→ Work to complete: Would you please copy each line of the listing that mentions "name"?

→ Material to process:
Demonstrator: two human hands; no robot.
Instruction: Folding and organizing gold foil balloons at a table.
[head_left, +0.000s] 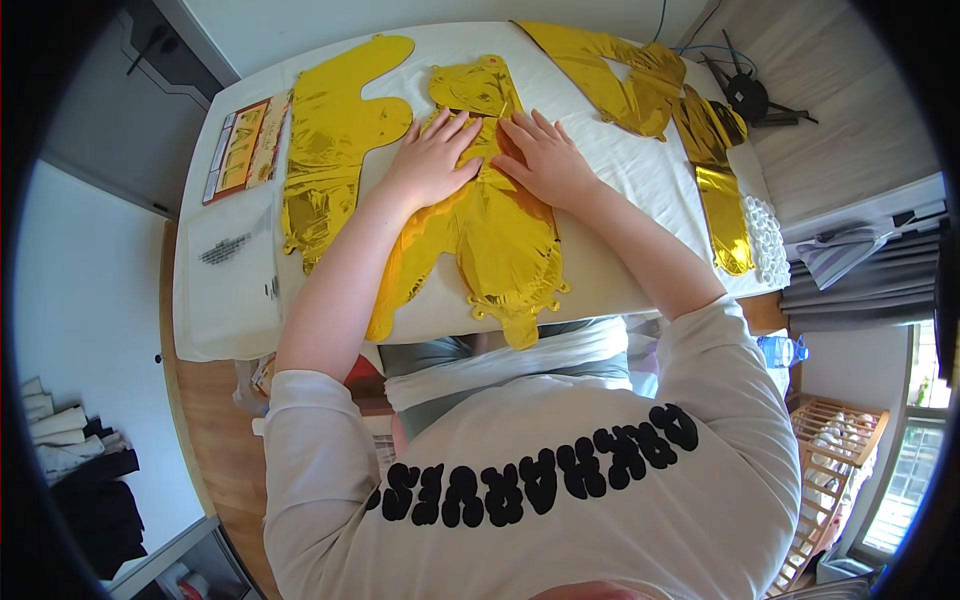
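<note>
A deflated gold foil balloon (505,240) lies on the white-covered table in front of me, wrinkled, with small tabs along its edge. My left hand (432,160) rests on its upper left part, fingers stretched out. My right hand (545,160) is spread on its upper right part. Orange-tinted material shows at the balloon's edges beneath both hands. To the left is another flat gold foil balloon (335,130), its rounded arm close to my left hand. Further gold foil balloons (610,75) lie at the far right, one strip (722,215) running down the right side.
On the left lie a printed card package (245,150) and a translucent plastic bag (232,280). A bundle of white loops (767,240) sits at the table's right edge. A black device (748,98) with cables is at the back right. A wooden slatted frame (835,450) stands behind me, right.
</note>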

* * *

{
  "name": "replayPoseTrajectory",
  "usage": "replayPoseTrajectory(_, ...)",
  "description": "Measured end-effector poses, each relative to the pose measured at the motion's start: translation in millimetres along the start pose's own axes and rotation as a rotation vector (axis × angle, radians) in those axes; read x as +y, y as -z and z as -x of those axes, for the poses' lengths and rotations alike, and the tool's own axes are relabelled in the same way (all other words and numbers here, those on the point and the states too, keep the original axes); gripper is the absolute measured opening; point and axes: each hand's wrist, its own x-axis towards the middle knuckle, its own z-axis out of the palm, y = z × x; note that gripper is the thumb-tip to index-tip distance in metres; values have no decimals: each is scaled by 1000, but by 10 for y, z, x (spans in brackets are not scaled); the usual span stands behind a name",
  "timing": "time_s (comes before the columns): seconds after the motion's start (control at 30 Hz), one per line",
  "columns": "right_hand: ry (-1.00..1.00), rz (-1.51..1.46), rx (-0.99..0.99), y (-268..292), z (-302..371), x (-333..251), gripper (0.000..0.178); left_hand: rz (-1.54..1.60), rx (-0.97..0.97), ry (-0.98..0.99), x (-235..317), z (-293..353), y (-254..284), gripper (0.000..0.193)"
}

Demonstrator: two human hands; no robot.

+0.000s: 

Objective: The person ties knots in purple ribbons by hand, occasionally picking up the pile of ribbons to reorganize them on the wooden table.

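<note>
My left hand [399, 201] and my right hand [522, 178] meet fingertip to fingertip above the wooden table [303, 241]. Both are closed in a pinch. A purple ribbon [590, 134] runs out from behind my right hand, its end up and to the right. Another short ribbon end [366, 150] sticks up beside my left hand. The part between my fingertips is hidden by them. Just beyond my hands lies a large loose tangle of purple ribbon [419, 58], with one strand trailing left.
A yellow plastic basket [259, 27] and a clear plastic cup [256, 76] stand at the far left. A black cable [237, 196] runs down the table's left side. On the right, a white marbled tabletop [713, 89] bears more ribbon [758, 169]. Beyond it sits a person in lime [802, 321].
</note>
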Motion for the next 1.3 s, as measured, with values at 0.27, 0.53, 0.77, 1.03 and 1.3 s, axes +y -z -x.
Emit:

→ Solution for this problem:
  "name": "replayPoseTrajectory",
  "description": "Measured end-effector poses, each relative to the pose measured at the motion's start: translation in millimetres along the start pose's own axes and rotation as a rotation vector (axis × angle, radians) in those axes; read x as +y, y as -z and z as -x of those axes, for the poses' lengths and rotations alike, and the tool's own axes are relabelled in the same way (all other words and numbers here, those on the point and the states too, keep the original axes); gripper is the absolute measured opening; point and axes: each hand's wrist, its own x-axis towards the middle knuckle, its own z-axis out of the palm, y = z × x; note that gripper is the thumb-tip to index-tip distance in metres; values have no decimals: each is scaled by 1000, but by 10 for y, z, x (spans in brackets are not scaled); the usual span stands behind a name",

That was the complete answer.